Patients may be given anti-inflammatory drugs, glucocorticoids, or both, but not monoclonal antibodies or remdesivir. They were randomly given molnupiravir or placebo for five days.
What did the study show?
The results showed that 7% of patients in the treatment group were hospitalized or died within 29 days compared to 10% in the placebo group, a difference of 3 percentage points. If only events related to COVID-19 were included, the difference remained the same.
If only deaths were considered, the risk was 90% lower, with one death in the treatment group versus 9 in the placebo group (0.1% versus 1.3%, respectively). Compared using the WHO Clinical Progress Scale, they found that the improvement in the treatment group began to exceed that in the five-day placebo group, and the most significant differences were seen. on days 10 and 15.
Viral RNA was detectable in nasal swabs in 78% of patients, 88% of which were tested on day 5. Although testing is still ongoing, current data shows that the viral load was significantly lower with molnupiravir. on days 3, 5 and 10, compared to placebo.
On the security front, there was little choice between the two groups. About 8% in both groups developed adverse events related to the treatment regimen. COVID-19 pneumonia occurred in 6% and 10% of the treatment and control groups, respectively, with 2% in each group developing bacterial pneumonia. The progression of COVID-19 has occurred in 8% and 10%, respectively. Diarrhea, nausea, and dizziness were the most common, at less than 2% for most events, in both groups.
Additional deaths after day 20 occurred in 1 and 3 participants in the treatment and control groups, respectively. Overall, so far there have been 2 and 12 deaths in the two groups, respectively.

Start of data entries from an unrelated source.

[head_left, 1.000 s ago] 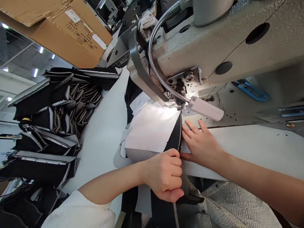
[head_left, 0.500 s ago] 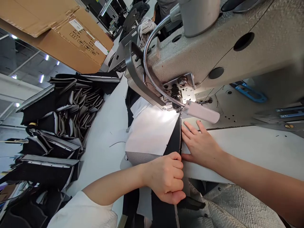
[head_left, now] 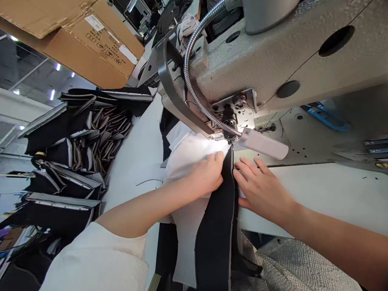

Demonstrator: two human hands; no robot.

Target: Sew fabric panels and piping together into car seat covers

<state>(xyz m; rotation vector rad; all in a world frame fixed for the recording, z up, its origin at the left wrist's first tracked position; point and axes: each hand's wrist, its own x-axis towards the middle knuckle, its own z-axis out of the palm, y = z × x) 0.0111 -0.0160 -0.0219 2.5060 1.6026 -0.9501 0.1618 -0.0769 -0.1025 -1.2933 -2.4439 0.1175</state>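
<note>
A sewing machine point(head_left: 273, 68) reaches over the work, its lamp point(head_left: 264, 143) lighting the needle area. White fabric point(head_left: 178, 161) and a long black strip point(head_left: 216, 226) run up to the presser foot, the strip hanging toward the front over grey mesh fabric point(head_left: 189, 238). My left hand point(head_left: 207, 171) is closed on the white fabric just in front of the foot, close to the strip's left edge; its fingertips are partly hidden. My right hand point(head_left: 260, 188) lies flat with fingers spread, its fingertips beside the strip's right edge.
Stacks of black and grey cut pieces point(head_left: 91, 141) lie on the left side of the white table point(head_left: 136, 149). A cardboard box point(head_left: 97, 44) stands at the upper left. A blue tool point(head_left: 325, 115) rests on the machine bed at the right. Patterned grey fabric point(head_left: 303, 258) is at the front.
My left hand has let go of the black strip's edge and moved up onto the white fabric near the foot. The strip now lies more open. My right hand has hardly moved.
</note>
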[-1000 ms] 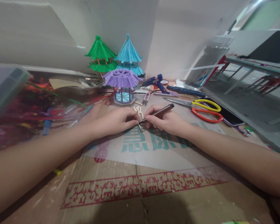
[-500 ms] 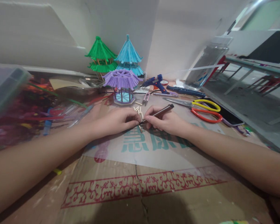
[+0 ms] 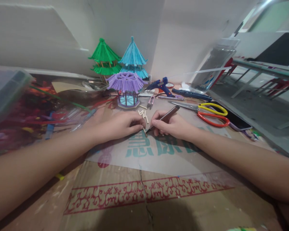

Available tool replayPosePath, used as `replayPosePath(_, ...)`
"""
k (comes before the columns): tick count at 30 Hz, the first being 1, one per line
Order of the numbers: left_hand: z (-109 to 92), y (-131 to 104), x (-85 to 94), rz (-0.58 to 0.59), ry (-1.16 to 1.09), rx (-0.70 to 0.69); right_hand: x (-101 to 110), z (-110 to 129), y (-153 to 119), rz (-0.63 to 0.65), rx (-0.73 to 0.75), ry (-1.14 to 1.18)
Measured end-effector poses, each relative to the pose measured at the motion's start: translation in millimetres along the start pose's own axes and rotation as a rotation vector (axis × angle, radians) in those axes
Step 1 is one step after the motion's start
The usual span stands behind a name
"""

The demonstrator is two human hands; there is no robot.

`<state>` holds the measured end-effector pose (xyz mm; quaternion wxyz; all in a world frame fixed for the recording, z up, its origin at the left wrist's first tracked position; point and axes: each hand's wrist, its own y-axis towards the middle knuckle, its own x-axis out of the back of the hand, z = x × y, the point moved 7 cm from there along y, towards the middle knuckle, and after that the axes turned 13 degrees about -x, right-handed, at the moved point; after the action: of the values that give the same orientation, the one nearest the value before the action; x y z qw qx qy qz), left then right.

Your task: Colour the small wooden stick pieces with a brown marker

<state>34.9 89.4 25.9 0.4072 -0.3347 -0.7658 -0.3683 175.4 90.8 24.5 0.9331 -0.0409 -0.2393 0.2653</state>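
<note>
Holding a brown pen (image 3: 167, 118) to a small wooden stick (image 3: 145, 133)

The right hand (image 3: 170, 123) was closed around the pen, with thumb and fingers low on the barrel, and the back end of the pen leaned up and to the right. The left hand (image 3: 122, 125) was pinching the small wooden stick between thumb and forefinger, so that one end came out just in front of the fingertips. The tip of the pen was at this end; whether it was touching, I could not tell.

Just beyond the two grips lay some loose sticks (image 3: 144, 114). Farther behind them stood a purple pavilion (image 3: 126, 82), and behind this one a green pavilion (image 3: 104, 53) and a blue pavilion (image 3: 133, 54).

Beyond the pen and slightly to its right was a blue glue gun (image 3: 162, 86). To the right of the pen grip lay scissors (image 3: 213, 119) with one yellow and one red handle, beside a phone (image 3: 238, 120). Under both hands was a whitish sheet (image 3: 125, 162) with green characters. On the near side of the grips ran a red ornamental band (image 3: 132, 194).
</note>
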Motion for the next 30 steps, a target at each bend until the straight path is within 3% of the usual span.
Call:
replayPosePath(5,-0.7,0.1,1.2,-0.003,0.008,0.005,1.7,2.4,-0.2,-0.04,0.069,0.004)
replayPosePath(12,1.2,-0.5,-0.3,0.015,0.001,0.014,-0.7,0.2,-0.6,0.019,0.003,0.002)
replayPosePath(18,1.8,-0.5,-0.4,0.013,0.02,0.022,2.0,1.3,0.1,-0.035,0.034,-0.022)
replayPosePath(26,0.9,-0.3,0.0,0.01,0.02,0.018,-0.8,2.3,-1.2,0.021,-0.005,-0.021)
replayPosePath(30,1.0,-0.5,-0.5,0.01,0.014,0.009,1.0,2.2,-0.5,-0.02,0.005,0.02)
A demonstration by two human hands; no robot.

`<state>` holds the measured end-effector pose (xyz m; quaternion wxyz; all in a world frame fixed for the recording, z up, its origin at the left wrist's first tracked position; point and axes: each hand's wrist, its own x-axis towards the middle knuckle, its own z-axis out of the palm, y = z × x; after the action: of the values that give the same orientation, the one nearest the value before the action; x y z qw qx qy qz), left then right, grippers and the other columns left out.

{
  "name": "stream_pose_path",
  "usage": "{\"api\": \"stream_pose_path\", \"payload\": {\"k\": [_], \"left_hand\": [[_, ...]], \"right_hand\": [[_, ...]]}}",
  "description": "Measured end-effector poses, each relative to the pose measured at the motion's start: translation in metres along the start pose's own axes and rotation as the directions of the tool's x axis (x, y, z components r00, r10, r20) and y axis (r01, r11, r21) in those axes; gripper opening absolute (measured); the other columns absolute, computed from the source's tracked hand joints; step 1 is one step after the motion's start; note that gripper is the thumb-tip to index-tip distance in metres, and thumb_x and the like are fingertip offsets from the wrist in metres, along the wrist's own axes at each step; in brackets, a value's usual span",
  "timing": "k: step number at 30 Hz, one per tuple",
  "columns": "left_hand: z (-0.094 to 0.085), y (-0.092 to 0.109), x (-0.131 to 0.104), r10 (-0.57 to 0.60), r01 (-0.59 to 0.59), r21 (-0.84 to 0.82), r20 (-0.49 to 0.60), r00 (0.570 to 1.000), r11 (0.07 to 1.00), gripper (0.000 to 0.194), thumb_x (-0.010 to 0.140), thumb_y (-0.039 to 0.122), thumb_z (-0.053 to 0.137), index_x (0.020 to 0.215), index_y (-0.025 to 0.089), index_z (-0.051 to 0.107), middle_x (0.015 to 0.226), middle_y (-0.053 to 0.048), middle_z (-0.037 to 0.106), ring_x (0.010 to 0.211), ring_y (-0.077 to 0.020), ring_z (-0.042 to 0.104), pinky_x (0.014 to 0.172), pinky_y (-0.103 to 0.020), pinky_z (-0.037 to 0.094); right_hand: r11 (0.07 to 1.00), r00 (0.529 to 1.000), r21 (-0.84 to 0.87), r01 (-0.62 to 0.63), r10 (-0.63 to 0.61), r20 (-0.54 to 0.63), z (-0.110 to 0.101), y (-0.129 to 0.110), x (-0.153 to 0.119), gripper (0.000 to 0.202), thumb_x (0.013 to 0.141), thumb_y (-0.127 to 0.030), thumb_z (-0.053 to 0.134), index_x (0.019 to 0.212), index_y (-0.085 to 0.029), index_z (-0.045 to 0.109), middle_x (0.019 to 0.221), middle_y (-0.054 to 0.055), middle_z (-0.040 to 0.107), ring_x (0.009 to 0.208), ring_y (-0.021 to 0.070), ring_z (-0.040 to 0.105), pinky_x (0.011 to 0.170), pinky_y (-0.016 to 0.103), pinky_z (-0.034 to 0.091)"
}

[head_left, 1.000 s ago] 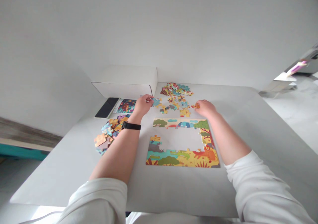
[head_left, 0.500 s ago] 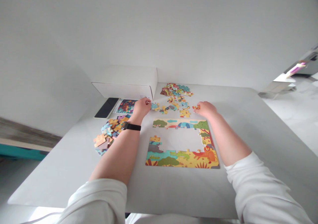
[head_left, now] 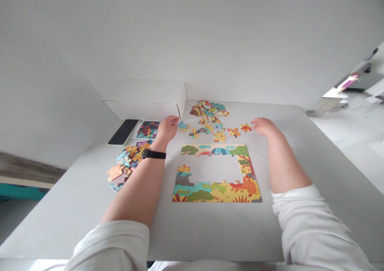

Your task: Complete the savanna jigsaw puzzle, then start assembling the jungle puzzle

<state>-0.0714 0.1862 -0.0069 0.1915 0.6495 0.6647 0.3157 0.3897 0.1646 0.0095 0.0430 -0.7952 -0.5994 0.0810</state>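
My right hand hovers at the right end of the loose row, its fingers stretched out and holding nothing. Close to its fingertips lies a puzzle piece with a red arch shape. An orange-and-yellow puzzle piece sits just left of that. My left hand, with a black band on its wrist, is loosely closed with curled fingers and no piece showing in it. Right beside its fingertips is a blue puzzle piece. Nearer me, the joined animal puzzle border surrounds an unfilled middle, with a gap on its left side.
A white box stands against the wall. Left of my left hand are a phone and a picture card. One heap of pieces lies by my left forearm, another heap at the back.
My right hand has drawn away to the right, leaving the red-arch and orange pieces lying uncovered side by side. My left hand keeps its place by the blue piece. The view has shifted slightly.
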Motion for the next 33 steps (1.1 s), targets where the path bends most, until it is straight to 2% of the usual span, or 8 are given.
{"api": "stream_pose_path", "payload": {"k": [4,8,13,17,21,24,27,33], "left_hand": [[0.000,0.000,0.000,-0.001,0.002,-0.048,0.022,1.000,0.999,0.046,0.086,0.005,0.054,0.123,0.019,0.076,0.122,-0.009,0.081,0.104,-0.0219,0.077,0.097,-0.033,0.055],[0.001,-0.007,0.001,0.005,-0.005,-0.025,0.025,1.000,1.000,0.052,0.085,0.004,0.052,0.130,0.019,0.072,0.123,-0.011,0.081,0.107,-0.0238,0.076,0.098,-0.035,0.055],[0.002,-0.017,0.004,-0.010,0.009,0.019,0.023,1.000,1.000,0.059,0.082,0.004,0.055,0.137,0.020,0.068,0.121,-0.012,0.081,0.109,-0.0263,0.076,0.100,-0.040,0.055],[0.005,-0.016,0.004,0.025,-0.026,0.061,0.020,0.999,0.998,0.055,0.084,0.006,0.059,0.136,0.021,0.069,0.121,-0.011,0.081,0.111,-0.0261,0.075,0.103,-0.040,0.054],[0.009,-0.013,0.003,0.087,-0.089,0.033,0.080,0.993,0.995,0.047,0.087,0.016,0.066,0.133,0.020,0.070,0.124,-0.011,0.080,0.105,-0.0251,0.076,0.099,-0.038,0.057],[0.013,-0.010,-0.001,0.240,-0.244,0.012,0.129,0.962,0.970,0.044,0.087,0.027,0.073,0.130,0.021,0.072,0.128,-0.011,0.078,0.111,-0.0265,0.074,0.103,-0.039,0.056],[0.017,-0.005,-0.008,0.386,-0.395,0.006,0.196,0.901,0.919,0.047,0.086,0.034,0.076,0.131,0.021,0.073,0.134,-0.012,0.075,0.119,-0.0285,0.072,0.110,-0.041,0.053],[0.023,0.002,-0.015,0.425,-0.457,0.039,0.302,0.853,0.889,0.056,0.086,0.032,0.076,0.141,0.020,0.070,0.134,-0.011,0.076,0.117,-0.0288,0.072,0.107,-0.039,0.055]], "right_hand": [[1.000,0.999,0.006,0.001,-0.001,-0.032,0.011,0.000,0.003,0.044,0.093,-0.031,0.073,0.136,-0.023,0.078,0.136,0.013,0.078,0.119,0.0280,0.075,0.094,0.032,0.056],[0.999,0.999,-0.033,0.034,-0.034,-0.013,0.023,-0.007,0.005,0.057,0.091,-0.048,0.078,0.140,-0.019,0.074,0.137,0.018,0.076,0.121,0.0316,0.073,0.093,0.034,0.056],[0.993,0.994,-0.055,0.101,-0.102,-0.024,0.030,-0.006,0.007,0.065,0.084,-0.044,0.085,0.143,-0.020,0.071,0.133,0.017,0.077,0.117,0.0320,0.074,0.095,0.035,0.056],[0.991,0.992,-0.047,0.127,-0.128,-0.006,0.028,-0.004,0.007,0.066,0.081,-0.044,0.088,0.141,-0.022,0.072,0.132,0.015,0.077,0.115,0.0309,0.074,0.095,0.034,0.055],[0.991,0.991,-0.012,0.133,-0.133,-0.013,0.026,-0.006,0.004,0.067,0.079,-0.045,0.090,0.140,-0.022,0.073,0.136,0.015,0.073,0.117,0.0316,0.072,0.096,0.034,0.056],[0.989,0.989,-0.009,0.147,-0.147,0.008,0.024,-0.010,0.001,0.070,0.080,-0.046,0.090,0.143,-0.022,0.071,0.136,0.016,0.072,0.117,0.0312,0.072,0.098,0.034,0.055],[0.985,0.985,-0.006,0.173,-0.173,0.020,0.023,-0.015,-0.002,0.072,0.081,-0.046,0.090,0.145,-0.022,0.070,0.136,0.016,0.071,0.117,0.0312,0.071,0.100,0.034,0.054],[0.974,0.974,0.020,0.227,-0.227,0.022,0.023,-0.020,-0.005,0.071,0.083,-0.042,0.089,0.147,-0.022,0.069,0.136,0.017,0.070,0.115,0.0310,0.072,0.103,0.036,0.054]]}}
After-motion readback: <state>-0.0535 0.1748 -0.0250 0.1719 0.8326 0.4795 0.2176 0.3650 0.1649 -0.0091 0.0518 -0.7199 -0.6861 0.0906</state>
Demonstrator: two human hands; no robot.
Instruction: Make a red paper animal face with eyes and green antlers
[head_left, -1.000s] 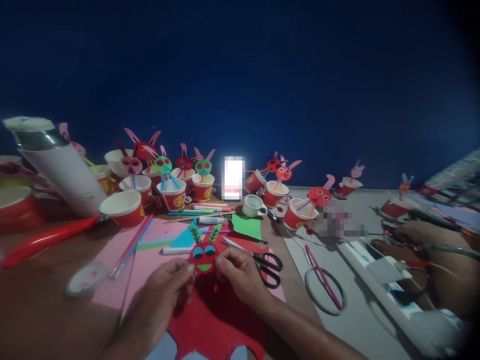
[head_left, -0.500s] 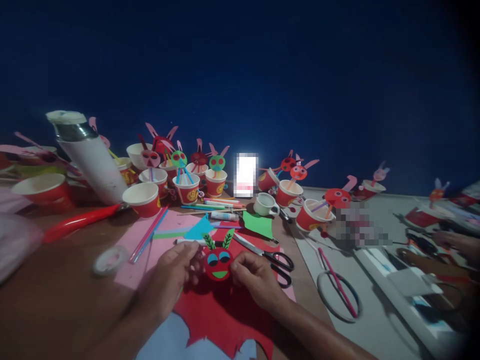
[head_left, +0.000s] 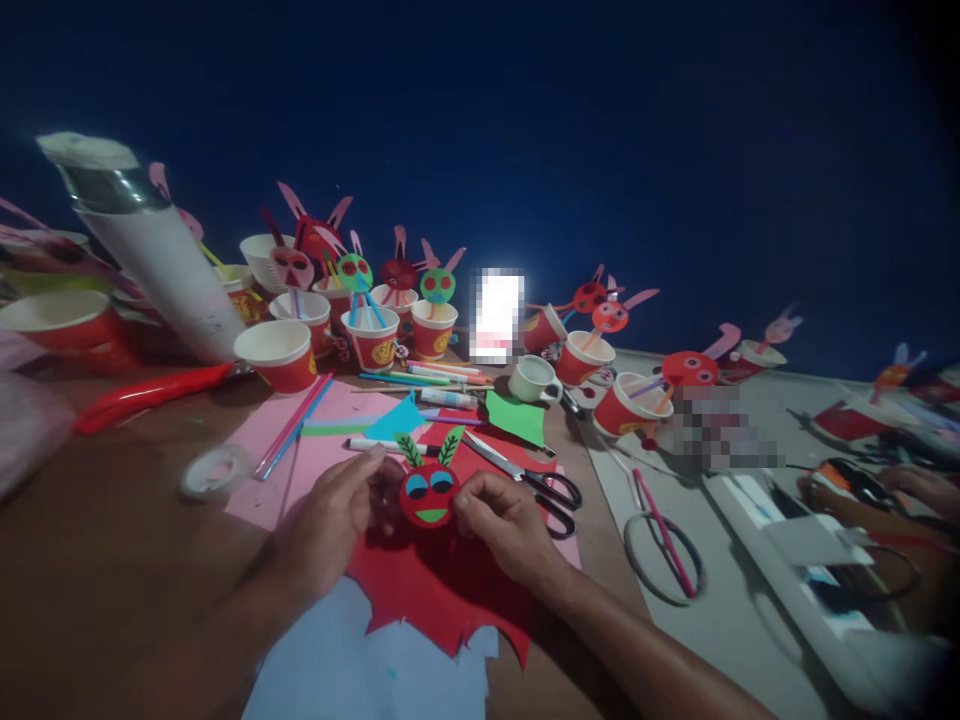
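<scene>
The paper head (head_left: 430, 497) is up in front of the person, between the two hands and above the red sheet (head_left: 442, 590). Taking the head as the centre of the dial, the right hand (head_left: 504, 515) lies at 3 o'clock, thumb and forefinger pinching its rim. The left hand (head_left: 337, 515) lies at 9 o'clock, fingers half curled and palm turned inward; the light is dim there, so I cannot fairly tell whether its fingertips grip the rim or only sit just beside it. The right hand is the nearer, being in contact. The disc is round, but with its two green ears (head_left: 451, 447), leaning to 11 and 1 o'clock, the longest line runs from 12 to 6, across the line joining the hands.

The marker (head_left: 375, 446) lies near at 11 o'clock, the green paper (head_left: 516, 417) at 1, and the scissors (head_left: 559, 490) at 3, beyond the right hand, which covers part of the lower handle loop.

The back of the head is hidden, as are the right hand's other fingertips. Far off at 3 o'clock, another person's hand (head_left: 924, 490) is blurred and cut off by the edge.
</scene>
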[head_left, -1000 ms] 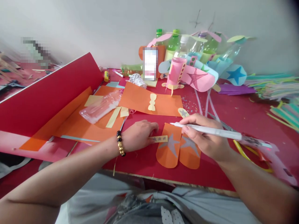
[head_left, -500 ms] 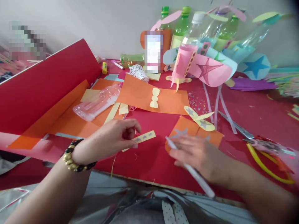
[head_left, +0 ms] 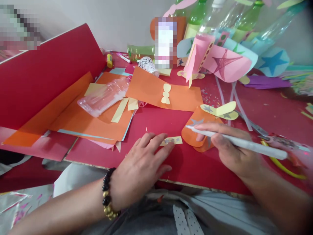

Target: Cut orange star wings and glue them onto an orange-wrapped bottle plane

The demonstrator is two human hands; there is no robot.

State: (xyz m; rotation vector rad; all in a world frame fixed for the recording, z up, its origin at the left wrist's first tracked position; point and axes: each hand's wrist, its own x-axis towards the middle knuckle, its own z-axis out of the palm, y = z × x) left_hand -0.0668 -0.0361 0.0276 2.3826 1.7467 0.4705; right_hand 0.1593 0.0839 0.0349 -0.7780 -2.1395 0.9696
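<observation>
My left hand (head_left: 144, 166) lies palm down on the red board, fingers apart, with its fingertips at a small yellow strip (head_left: 174, 140) marked with grey stars. My right hand (head_left: 232, 147) grips a white pen (head_left: 254, 146) whose tip points left. Beneath the pen tip is a rounded orange paper piece (head_left: 190, 133) with grey stars, partly covered by my right hand. A yellow propeller-shaped paper (head_left: 227, 111) with grey stars rests at its upper edge.
Behind lie an orange sheet (head_left: 144, 88) bearing a yellow cutout (head_left: 166, 93) and a clear bottle (head_left: 102, 98). Decorated bottles (head_left: 200, 49) stand at the back right. Scissors (head_left: 259, 128) lie at the right. A red panel (head_left: 56, 75) rises at the left.
My left hand has let go of the starred strip, opened and flattened beside it. My right hand has turned the pen, so its back end now points right. The propeller-shaped paper has shifted, and the view has moved.
</observation>
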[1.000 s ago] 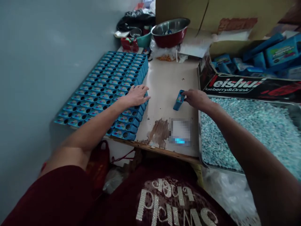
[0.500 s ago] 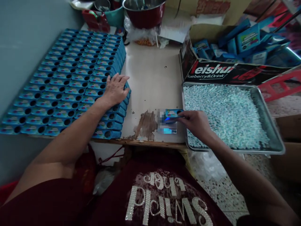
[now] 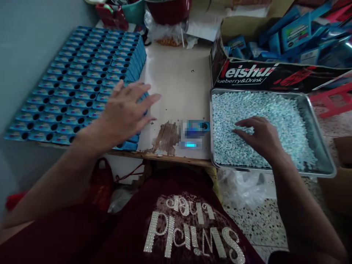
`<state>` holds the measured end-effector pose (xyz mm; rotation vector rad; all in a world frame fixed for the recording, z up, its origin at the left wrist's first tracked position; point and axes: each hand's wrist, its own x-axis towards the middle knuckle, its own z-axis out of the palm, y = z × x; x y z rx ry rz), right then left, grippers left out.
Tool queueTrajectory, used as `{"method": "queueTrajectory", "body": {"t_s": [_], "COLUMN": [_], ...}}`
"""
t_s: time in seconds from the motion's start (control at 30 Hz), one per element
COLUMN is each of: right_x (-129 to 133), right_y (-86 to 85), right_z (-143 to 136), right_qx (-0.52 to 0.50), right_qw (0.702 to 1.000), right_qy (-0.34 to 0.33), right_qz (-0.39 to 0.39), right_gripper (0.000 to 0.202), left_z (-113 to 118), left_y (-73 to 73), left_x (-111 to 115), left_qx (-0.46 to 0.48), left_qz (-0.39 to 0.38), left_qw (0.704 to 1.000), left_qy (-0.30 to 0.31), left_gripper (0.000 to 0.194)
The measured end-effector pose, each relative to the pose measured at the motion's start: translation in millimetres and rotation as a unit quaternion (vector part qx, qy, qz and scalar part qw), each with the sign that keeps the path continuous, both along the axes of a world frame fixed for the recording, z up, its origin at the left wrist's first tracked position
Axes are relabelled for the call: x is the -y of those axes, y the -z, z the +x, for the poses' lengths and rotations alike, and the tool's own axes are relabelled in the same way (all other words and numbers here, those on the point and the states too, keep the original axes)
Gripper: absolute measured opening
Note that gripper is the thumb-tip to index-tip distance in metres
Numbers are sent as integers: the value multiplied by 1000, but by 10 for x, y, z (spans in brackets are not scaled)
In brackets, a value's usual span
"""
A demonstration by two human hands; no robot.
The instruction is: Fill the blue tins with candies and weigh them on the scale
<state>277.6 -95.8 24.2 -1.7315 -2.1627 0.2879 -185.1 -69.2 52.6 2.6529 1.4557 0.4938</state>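
Note:
My left hand [image 3: 123, 110] is open, fingers spread, above the right edge of the rows of small blue boxes [image 3: 71, 79], each with a dark round hole at one end. It holds nothing. My right hand [image 3: 260, 137] is over the metal tray [image 3: 327, 163] of small pale-blue pellets [image 3: 286, 117]. Its thumb and fingers are curved but apart, with nothing visible between them. A single blue box [image 3: 205, 126] lies between the hands on a small device with a lit blue display [image 3: 190, 145], partly blurred by pixelation.
A black printed carton [image 3: 247, 75] full of blue packs stands behind the tray. At the back are a dark red bowl [image 3: 169, 13], a teal basin [image 3: 134, 13] and plastic bags. The tabletop has a worn brown patch [image 3: 167, 138] near its front edge [image 3: 176, 157].
My right hand has let go of the blue box on the device and moved right over the pellets. My left hand has lifted off the box rows and come nearer with fingers spread.

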Motion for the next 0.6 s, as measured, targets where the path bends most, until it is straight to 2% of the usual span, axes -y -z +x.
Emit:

What are the implications?
These results should be weighed against a high-risk setting indicating that the trial took place in patients who may have developed progressive disease at a higher rate. With monoclonal antibody clinical trials, with similar high-risk outpatients with COVID-19, hospitalizations were reported in 3-7% of participants, compared to 10-14% in this study.
On day 29, the risk of hospitalization or death was reduced by 3 percentage points with molnupiravir for all viral variants based on available data. However, some groups did not show significant differences with treatment, including those who had previously been infected with SARS-CoV-2, those with a very low viral load, and diabetes mellitus.
The results were supported by an assessment using the WHO Clinical Progression Scale and changes in self-reported symptoms of this disease. The drug seems safe. The efficacy of the drug differed in the final analysis compared to the interim analysis, mainly due to the lower incidence of death or hospitalization in the placebo group at the second time point. This could be due to changes in the characteristics of the sample (such as a higher female representation, more patients who have already been infected with SARS-CoV-2 and more patients with a low viral load) or the characteristics of the patient. epidemic, or regional characteristics (newly enrolled countries may have had lower or higher hospitalization thresholds).
The ability of a drug to reduce the progression of the disease and thus ease the burden on hospitals is important in this rapidly spreading pandemic, while lowering the viral load to minimize the risk of transmission is also important. Compared to monoclonal antibodies, which must be given by injection in a medical setting, molnupiravir is one of many oral agents that are being studied for home administration.
Its wide efficacy against several variants is another advantage since its action does not depend on binding to spike proteins and is not affected by spike mutations. The drug therefore deserves a more in-depth evaluation to validate these results.